© Murad Sezer/Reuters
Protest against a law against abortion proposed by the AKP
As D+C/E+Z went to press in late October, the international community was worried about troops operating along the Turkish-Syrian border. Security experts were surprised by Ankara’s assertiveness. According to Hugh Pope, who specialises in Turkey and Cyprus for the International Crisis Group, this attitude results from the nationalist domestic stance of Prime Minister Tayyip Erdogan.
Hoping Turkey would join the EU, Erdogan’s faith based party AKP, which has historical roots in Egypt’s Muslim Brotherhood, implemented many reforms since first winning power in elections in 2002. The reforms vastly reduced the influence of the military, creating new public spaces for minorities, but also extending the powers of the prime minister. Today, critics increasingly accuse Erdogan of being more interested in authoritarian leadership than in democracy (see essay “Divided nation” by Maren Zeidler in D+C/E+Z 2011/05, p. 195 ff.).
At a conference at Evangelische Akademie Loccum, a protestant institution, ICG expert Pope recently argued that Turkey has begun to retreat from democratic achievements. At the same time Erdogan is trying to influence western policymakers, especially in regard to the humanitarian consequences of Israel blocking access to Gaza, according to Pope. The non-governmental expert insists, however, that Erdogan is doing so “by legitimate means”, for instance by relying on Turkey’s hard won membership of the UN Security Council.

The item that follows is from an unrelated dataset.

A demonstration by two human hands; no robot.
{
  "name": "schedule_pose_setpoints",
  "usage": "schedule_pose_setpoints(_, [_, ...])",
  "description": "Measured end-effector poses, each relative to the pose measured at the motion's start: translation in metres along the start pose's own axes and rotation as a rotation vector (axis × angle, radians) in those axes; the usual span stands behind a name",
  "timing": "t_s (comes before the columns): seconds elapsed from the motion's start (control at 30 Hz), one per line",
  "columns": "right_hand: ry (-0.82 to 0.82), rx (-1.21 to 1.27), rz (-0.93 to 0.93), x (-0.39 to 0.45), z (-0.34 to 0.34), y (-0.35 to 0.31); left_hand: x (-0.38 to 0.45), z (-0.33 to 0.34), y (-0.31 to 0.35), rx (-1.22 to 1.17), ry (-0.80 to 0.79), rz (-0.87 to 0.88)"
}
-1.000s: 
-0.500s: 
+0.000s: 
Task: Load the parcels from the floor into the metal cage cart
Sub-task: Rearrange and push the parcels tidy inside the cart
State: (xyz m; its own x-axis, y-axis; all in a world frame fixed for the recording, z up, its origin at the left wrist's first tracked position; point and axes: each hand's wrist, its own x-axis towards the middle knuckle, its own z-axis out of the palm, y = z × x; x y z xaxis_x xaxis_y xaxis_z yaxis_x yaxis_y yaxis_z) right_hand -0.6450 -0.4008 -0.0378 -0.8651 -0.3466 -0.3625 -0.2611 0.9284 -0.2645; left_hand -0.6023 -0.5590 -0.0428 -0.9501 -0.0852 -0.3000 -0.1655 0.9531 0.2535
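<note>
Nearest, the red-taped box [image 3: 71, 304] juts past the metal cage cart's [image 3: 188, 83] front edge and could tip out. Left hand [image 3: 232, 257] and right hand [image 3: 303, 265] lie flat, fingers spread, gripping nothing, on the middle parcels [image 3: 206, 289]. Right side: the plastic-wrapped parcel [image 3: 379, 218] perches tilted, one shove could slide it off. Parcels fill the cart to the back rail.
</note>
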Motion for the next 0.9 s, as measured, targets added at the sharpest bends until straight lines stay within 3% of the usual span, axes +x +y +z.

It remains unclear how serious Erdogan is about civil rights in his country. Ali Ertan Toprak of the European Alevi Federation says he is taking advantage of his party’s majority in parliament to restrict the rights of Kurdish, Christian, Armenian and Arab citizens of Turkey. Minorities and women, who do not submit to orthodox Islam, are more worried than ever before, Toprak says, because of government agencies’ increasingly authoritarian attitudes, which become evident in restrictions on using Alevi assembly houses to commemorate dead soldiers, for instance. According to Toprak, government jobs are given to people who belong to Erdogan’s faith and even party. He denies there is a free civil society. A German citizen who was born in Ankara, Toprak demands that the EU “do more to make Turkey look in the mirror”.
European opportunities have gone to waste however. The government of NATO member Turkey no longer considers accession to the EU a priority. “We are part of Europe; we don’t need any certificate,” says Şafak Göktürk from the Foreign Office in Ankara. Turkish voters, in his view, want tangible progress, for instance in terms of visa-free travel to the EU. According to him, European fears over illegal migration are just “a pretext”. Once Europe drops its visa requirements, the diplomat says, Turkey will sign an agreement reached in 2011 on fighting illegal migration. The EU, however, insists on the reverse order.
It does not help that a recent progress report that was written on behalf of the European Commission spells out worries about human and civil rights in Turkey. The report admits that there are fewer cases of torture than previously, but it insists there still is illegal state violence, and too few perpetrators are prosecuted.
There is resentment on both sides, says Murat Erdogan of Ankara’s Hacettepe University. “I personally feel more freedom than 20 or 30 years ago,” states the professor, who is not related to the prime minister. “Obsessing about obstacles will not get us anywhere, we need to look forward.” Some 3 million Turks are living in Germany – more than citizens of any EU member country. This diaspora has a positive bearing on Turkey, the scholar points out, because its members tend to insist on democratic principles at home in a particularly convincing way.